EXERCISE GOAL -> Please retype all the data below exactly, line for line.

+===+

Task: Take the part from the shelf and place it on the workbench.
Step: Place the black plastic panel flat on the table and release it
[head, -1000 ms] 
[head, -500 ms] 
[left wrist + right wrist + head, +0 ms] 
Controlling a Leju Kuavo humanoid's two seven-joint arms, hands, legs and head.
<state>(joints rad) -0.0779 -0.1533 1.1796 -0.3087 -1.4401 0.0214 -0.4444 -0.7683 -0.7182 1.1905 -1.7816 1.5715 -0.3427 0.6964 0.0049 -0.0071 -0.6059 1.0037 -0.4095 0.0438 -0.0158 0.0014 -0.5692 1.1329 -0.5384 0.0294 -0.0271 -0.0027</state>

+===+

ANSWER SPACE ->
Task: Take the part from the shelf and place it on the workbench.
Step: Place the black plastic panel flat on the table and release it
[head, -1000 ms] 
[head, -500 ms] 
[left wrist + right wrist + head, +0 ms] 
Controlling a Leju Kuavo humanoid's two seven-joint arms, hands, legs and head.
<state>(joints rad) -0.0779 -0.1533 1.1796 -0.3087 -1.4401 0.0214 -0.4444 -0.7683 -0.7182 1.1905 -1.7816 1.5715 -0.3427 0.6964 0.0049 -0.0071 -0.6059 1.0037 -0.4095 0.0438 -0.0158 0.0014 -0.5692 1.1329 -0.5384 0.0294 -0.0271 -0.0027</state>

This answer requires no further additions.